Batch Normalization is a highly effective technique used to accelerate the training of deep neural networks, stabilize optimization, and reduce sensitivity to network initialization.
---
## Introduction
In deep neural networks, the distribution of each layer's inputs changes during training as the parameters of the previous layers change. This phenomenon is known as **internal covariate shift**.
`BatchNorm2d` mitigates this issue by normalizing the activations of a convolutional layer across the mini-batch for each channel independently. For a given channel, it:
1. Calculates the mean and variance across the batch ($N$) and spatial dimensions ($H, W$).
2. Normalizes the features to have a mean of 0 and a variance of 1.

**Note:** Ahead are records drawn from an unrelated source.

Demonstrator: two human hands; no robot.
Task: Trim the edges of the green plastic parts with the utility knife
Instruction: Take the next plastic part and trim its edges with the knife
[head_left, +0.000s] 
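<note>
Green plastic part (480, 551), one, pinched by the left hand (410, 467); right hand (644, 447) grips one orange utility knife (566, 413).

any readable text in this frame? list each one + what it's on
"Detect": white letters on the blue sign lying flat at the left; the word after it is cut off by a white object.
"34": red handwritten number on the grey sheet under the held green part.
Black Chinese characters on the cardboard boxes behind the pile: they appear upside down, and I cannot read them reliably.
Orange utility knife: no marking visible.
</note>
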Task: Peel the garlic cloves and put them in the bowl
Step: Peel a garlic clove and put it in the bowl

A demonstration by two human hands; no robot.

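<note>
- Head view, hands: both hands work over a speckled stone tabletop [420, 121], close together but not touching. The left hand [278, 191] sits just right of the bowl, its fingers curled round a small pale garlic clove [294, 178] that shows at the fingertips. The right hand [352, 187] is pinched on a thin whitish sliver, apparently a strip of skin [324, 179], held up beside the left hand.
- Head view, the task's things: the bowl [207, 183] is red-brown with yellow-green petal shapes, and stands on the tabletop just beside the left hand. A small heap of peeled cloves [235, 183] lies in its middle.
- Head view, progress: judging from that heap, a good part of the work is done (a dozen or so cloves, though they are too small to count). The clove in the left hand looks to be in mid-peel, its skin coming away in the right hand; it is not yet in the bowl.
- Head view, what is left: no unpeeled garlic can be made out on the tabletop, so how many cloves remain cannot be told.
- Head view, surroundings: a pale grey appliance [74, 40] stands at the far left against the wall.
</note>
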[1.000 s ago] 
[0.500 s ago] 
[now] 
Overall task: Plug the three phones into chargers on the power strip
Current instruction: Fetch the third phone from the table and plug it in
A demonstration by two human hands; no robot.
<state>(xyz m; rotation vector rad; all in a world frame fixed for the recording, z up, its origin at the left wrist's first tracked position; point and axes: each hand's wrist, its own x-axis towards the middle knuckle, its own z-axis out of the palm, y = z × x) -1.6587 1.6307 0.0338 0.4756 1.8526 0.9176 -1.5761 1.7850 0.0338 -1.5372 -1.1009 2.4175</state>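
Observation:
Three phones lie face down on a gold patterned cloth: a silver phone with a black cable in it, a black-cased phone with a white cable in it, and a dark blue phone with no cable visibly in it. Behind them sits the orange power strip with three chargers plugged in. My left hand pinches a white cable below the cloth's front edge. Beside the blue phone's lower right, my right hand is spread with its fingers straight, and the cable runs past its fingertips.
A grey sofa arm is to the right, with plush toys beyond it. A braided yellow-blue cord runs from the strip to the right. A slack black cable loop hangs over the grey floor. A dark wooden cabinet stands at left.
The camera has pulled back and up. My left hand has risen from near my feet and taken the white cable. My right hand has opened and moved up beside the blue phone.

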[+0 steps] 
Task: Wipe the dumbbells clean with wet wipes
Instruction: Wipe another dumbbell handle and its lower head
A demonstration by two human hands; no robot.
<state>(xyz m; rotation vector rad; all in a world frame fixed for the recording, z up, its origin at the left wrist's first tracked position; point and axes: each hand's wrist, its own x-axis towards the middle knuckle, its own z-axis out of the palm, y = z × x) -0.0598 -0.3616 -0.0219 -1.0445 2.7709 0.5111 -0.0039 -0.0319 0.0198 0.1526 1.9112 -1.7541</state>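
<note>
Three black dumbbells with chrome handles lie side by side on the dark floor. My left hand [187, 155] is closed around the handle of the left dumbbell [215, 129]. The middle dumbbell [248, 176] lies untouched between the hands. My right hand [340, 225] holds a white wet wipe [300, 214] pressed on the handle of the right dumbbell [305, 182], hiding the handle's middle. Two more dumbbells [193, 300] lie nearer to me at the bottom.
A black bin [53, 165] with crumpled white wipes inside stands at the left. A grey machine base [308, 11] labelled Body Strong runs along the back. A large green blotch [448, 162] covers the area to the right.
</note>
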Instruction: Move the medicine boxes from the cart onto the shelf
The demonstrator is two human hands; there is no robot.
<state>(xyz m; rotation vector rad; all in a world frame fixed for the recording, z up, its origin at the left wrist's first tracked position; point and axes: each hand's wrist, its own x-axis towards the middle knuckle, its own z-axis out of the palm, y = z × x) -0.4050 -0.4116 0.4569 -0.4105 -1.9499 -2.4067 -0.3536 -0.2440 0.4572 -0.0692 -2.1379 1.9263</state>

3. Applies a learnable affine transformation (scale $\gamma$ and shift $\beta$) to restore the representational power of the network.
### Mathematical Formula
For a 4D tensor of shape $(N, C, H, W)$, the normalization for each channel $c$ is calculated as:
$$y = \frac{x - \mathrm{E}}{\sqrt{\mathrm{Var} + \epsilon}} \times \gamma + \beta$$
Where:
* $\mathrm{E}$ and $\mathrm{Var}$ are computed per channel over the batch and spatial dimensions.
* $\epsilon$ (epsilon) is a small constant added to the denominator for numerical stability.
* $\gamma$ (gamma) and $\beta$ (beta) are learnable parameter vectors of size $C$.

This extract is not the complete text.